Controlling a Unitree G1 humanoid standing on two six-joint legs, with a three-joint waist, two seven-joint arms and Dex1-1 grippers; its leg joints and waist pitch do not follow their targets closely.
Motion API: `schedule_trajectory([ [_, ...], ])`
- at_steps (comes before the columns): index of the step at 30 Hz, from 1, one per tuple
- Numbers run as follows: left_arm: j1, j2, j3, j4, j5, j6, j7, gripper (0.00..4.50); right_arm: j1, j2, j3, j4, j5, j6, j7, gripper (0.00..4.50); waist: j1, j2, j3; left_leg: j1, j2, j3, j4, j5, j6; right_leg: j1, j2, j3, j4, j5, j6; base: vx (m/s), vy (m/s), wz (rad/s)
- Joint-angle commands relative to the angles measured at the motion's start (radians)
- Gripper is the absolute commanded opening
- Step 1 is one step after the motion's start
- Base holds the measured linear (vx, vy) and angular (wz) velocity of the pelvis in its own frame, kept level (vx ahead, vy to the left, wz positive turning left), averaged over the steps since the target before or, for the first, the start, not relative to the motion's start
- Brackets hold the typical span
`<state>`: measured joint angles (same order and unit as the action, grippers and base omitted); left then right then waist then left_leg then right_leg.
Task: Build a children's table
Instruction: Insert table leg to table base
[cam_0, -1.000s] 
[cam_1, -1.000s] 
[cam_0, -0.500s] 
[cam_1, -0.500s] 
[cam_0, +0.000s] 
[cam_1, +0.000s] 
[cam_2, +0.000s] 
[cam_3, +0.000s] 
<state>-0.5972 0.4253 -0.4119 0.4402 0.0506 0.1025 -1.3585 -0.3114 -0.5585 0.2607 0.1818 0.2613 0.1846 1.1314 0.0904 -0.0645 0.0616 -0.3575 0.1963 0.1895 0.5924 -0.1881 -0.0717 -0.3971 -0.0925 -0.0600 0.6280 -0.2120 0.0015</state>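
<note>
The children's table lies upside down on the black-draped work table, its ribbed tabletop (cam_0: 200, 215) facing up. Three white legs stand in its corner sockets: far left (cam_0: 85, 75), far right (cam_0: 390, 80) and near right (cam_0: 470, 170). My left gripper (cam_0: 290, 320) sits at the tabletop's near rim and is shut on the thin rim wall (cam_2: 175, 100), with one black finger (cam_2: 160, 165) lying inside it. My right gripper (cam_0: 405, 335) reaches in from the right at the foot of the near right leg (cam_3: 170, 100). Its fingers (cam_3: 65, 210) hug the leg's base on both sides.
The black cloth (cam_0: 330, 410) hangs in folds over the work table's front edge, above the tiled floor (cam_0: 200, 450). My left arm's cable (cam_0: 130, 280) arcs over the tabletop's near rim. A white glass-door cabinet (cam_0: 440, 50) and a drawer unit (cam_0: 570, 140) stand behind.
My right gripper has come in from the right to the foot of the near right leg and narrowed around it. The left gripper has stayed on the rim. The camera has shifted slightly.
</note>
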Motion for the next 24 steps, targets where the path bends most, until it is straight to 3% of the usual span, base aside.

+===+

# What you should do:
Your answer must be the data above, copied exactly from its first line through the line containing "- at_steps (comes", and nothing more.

# Output:
Controlling a Unitree G1 humanoid standing on two six-joint legs, with a three-joint waist, two seven-joint arms and Dex1-1 grippers; its leg joints and waist pitch do not follow their targets closely.
Motion API: `schedule_trajectory([ [_, ...], ])`
- at_steps (comes before the columns): index of the step at 30 Hz, from 1, one per tuple

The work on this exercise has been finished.